**PROBLEM REQUIREMENTS**
Everything from the line with "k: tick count" to the line with "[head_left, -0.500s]" in the listing below, both lines included, needs to be copied exactly, apart from the pictures.

**RECORDED DATA**

Content starts

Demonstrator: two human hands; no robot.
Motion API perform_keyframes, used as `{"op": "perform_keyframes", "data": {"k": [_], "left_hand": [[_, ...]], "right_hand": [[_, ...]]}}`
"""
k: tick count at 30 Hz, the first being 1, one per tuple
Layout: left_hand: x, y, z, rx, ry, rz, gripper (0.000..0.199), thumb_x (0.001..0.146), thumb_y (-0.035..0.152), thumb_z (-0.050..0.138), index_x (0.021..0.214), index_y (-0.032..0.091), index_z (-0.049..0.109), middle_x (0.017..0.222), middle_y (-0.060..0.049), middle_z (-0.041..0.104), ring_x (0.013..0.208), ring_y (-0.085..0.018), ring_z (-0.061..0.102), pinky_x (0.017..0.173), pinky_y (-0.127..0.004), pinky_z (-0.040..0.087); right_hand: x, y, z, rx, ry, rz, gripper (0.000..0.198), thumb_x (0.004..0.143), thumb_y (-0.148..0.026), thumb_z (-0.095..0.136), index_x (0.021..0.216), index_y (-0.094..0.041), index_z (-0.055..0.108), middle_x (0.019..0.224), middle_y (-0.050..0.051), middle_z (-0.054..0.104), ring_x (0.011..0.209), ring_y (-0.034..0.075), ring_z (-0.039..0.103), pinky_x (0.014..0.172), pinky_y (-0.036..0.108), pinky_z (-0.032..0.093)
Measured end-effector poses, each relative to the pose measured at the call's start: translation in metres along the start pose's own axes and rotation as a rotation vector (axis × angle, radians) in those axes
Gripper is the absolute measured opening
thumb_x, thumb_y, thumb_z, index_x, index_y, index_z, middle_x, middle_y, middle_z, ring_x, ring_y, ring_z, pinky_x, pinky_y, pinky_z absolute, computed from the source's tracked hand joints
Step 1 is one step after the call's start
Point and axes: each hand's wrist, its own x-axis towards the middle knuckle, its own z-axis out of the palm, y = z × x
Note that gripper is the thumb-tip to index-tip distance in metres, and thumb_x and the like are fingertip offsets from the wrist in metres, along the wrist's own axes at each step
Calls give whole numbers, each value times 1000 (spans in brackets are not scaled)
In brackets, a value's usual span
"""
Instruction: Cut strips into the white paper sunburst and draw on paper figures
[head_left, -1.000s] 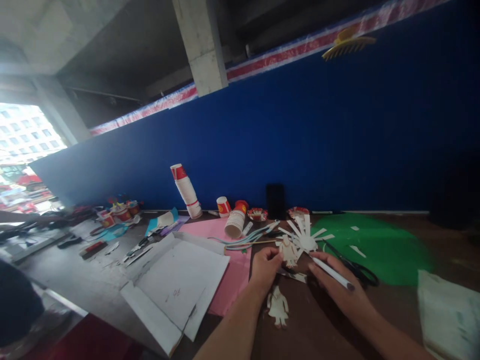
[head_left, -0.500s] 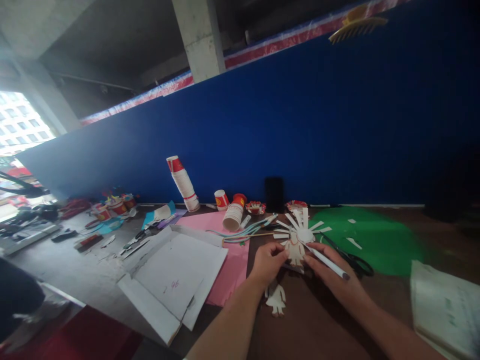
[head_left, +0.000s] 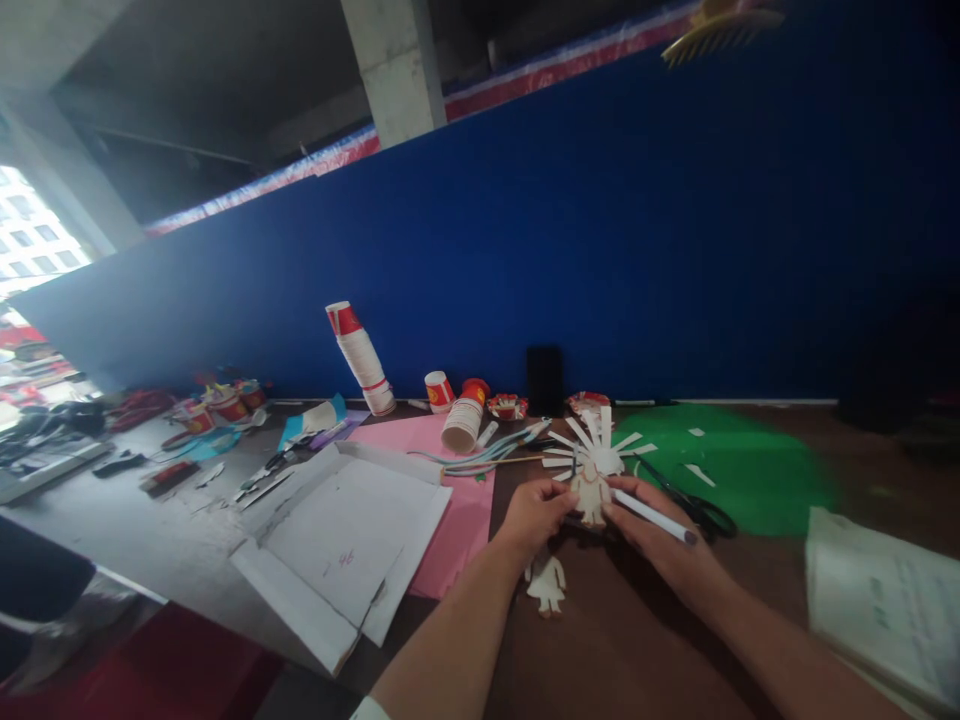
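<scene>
Between my two hands a small pale doll-shaped cutout point(head_left: 592, 496) is held up by its sides. The fingers of my left hand point(head_left: 541, 512) pinch its left edge. My right hand point(head_left: 654, 520) grips its right edge and also carries a white pen point(head_left: 654, 516) lying across the fingers. Just behind the cutout lies a white paper cup cut into spread strips point(head_left: 600, 450). A second doll-shaped cutout point(head_left: 546, 585), in a dress shape, lies on the dark table below my left hand.
Black scissors point(head_left: 701, 510) lie on green paper point(head_left: 772, 470) at right, near a white booklet point(head_left: 885, 600). To the left are an opened white cardboard box point(head_left: 360, 530), pink paper point(head_left: 457, 550) and stacked paper cups point(head_left: 364, 360). A blue partition point(head_left: 487, 250) stands behind.
The cutout between my hands now stands more squarely toward me, and the pen sits a little flatter in my right hand. The whole view has shifted slightly.
</scene>
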Motion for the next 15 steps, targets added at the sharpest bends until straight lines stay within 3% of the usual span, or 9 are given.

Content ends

**RESPONSE AREA**
k: tick count at 30 Hz, the first being 1, one per tuple
Layout: left_hand: x, y, z, rx, ry, rz, gripper (0.000..0.199), thumb_x (0.001..0.146), thumb_y (-0.035..0.152), thumb_z (-0.050..0.138), index_x (0.021..0.214), index_y (-0.032..0.091), index_z (-0.049..0.109), middle_x (0.017..0.222), middle_y (-0.060..0.049), middle_z (-0.041..0.104), ring_x (0.013..0.208), ring_y (-0.085..0.018), ring_z (-0.061..0.102), pinky_x (0.017..0.173), pinky_y (-0.127..0.004), pinky_z (-0.040..0.087); right_hand: x, y, z, rx, ry, rz, gripper (0.000..0.198), thumb_x (0.004..0.143), thumb_y (-0.148..0.026), thumb_z (-0.095..0.136), index_x (0.021..0.216), index_y (-0.094..0.041), index_z (-0.055..0.108), middle_x (0.019..0.224), middle_y (-0.050..0.051), middle_z (-0.054..0.104), ring_x (0.011..0.209), ring_y (-0.034..0.075), ring_z (-0.039..0.103), pinky_x (0.014..0.172), pinky_y (-0.036..0.108), pinky_z (-0.032..0.093)
Measured end-effector poses, each relative to the pose measured at the call's start: translation in metres along the start pose's own axes and rotation as a rotation vector (axis × angle, radians) in those axes
Gripper is the absolute measured opening
thumb_x, thumb_y, thumb_z, index_x, index_y, index_z, middle_x, middle_y, middle_z, ring_x, ring_y, ring_z, pinky_x, pinky_y, pinky_z absolute, computed from the source's tracked hand joints
Step 1 is one step after the call's start
Point and axes: each hand's wrist, its own x-axis towards the middle knuckle, its own z-axis out of the palm, y = z × x
Note that gripper is the thumb-tip to index-tip distance in metres, and thumb_x and the like are fingertip offsets from the wrist in metres, along the wrist's own axes at each step
Calls give whole numbers, each value times 1000 (spans in brackets are not scaled)
In brackets, a value's usual span
"""
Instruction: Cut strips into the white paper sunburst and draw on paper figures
[head_left, -1.000s] 
[head_left, -0.500s] 

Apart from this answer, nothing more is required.